— Prompt —
Bring together every line in the data that includes "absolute".

— Information shown —
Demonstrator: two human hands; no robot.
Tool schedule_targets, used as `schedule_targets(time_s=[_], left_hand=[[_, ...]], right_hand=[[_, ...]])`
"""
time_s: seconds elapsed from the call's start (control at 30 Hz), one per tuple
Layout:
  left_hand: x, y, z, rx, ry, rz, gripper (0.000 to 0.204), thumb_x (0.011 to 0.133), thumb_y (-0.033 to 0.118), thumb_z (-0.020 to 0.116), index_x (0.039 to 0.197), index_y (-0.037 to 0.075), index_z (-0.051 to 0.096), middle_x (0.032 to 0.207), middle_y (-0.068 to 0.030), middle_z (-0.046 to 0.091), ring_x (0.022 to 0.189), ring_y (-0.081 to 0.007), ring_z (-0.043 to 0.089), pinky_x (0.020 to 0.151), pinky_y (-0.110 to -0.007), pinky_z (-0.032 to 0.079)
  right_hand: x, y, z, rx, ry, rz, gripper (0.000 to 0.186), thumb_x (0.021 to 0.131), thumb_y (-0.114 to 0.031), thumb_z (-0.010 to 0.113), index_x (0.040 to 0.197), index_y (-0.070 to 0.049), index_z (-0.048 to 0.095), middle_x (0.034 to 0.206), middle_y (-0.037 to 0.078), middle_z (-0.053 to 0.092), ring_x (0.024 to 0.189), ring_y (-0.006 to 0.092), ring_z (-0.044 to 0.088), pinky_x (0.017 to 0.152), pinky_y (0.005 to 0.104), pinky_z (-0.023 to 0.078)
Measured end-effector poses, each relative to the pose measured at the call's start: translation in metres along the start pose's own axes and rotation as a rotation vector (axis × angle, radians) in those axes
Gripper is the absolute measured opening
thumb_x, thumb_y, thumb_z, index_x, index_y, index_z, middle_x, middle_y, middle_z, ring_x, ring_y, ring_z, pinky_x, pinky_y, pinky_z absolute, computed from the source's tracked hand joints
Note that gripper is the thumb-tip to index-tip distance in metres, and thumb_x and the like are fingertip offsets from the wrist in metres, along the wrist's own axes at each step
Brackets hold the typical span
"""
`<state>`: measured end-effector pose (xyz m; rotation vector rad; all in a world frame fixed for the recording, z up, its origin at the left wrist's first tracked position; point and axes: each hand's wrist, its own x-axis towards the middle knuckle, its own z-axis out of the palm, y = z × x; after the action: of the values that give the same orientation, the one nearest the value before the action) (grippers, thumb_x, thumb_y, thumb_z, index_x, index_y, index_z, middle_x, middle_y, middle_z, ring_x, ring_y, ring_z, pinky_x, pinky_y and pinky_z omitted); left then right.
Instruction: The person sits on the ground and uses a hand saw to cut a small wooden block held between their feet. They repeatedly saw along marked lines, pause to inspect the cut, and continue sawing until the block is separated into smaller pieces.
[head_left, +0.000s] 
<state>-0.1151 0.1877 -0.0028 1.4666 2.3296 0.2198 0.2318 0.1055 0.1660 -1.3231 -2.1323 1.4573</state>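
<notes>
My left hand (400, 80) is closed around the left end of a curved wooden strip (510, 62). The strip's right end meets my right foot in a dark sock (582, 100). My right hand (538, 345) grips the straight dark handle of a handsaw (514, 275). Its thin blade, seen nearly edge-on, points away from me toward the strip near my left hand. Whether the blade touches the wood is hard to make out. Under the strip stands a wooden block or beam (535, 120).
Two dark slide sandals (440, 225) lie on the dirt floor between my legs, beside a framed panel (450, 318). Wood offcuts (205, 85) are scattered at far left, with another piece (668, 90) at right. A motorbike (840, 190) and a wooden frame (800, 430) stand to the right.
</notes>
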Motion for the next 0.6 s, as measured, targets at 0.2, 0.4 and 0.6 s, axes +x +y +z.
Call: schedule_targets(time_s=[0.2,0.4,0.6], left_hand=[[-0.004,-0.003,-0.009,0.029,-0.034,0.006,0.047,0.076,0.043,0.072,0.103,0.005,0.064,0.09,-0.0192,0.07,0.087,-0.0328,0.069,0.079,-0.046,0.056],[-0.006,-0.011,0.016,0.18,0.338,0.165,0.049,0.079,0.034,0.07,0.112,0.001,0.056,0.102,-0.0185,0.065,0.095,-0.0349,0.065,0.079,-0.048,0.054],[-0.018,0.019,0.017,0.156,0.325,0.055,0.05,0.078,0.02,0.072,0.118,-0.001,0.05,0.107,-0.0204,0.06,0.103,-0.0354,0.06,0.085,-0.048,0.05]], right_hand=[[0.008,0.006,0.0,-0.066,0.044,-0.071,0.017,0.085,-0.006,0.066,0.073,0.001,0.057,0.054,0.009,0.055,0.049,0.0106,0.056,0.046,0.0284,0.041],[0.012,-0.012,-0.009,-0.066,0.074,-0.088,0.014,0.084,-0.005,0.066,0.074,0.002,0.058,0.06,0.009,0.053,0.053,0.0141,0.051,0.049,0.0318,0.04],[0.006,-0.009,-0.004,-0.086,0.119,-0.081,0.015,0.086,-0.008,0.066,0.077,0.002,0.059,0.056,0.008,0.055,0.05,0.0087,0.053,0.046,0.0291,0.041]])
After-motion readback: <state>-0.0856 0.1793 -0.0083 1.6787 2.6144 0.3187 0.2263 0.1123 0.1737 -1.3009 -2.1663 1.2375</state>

— Response for this exercise —
Gripper is the absolute measured opening
thumb_x, thumb_y, thumb_z, index_x, index_y, index_z, middle_x, middle_y, middle_z, ring_x, ring_y, ring_z, pinky_x, pinky_y, pinky_z absolute, computed from the source's tracked hand joints

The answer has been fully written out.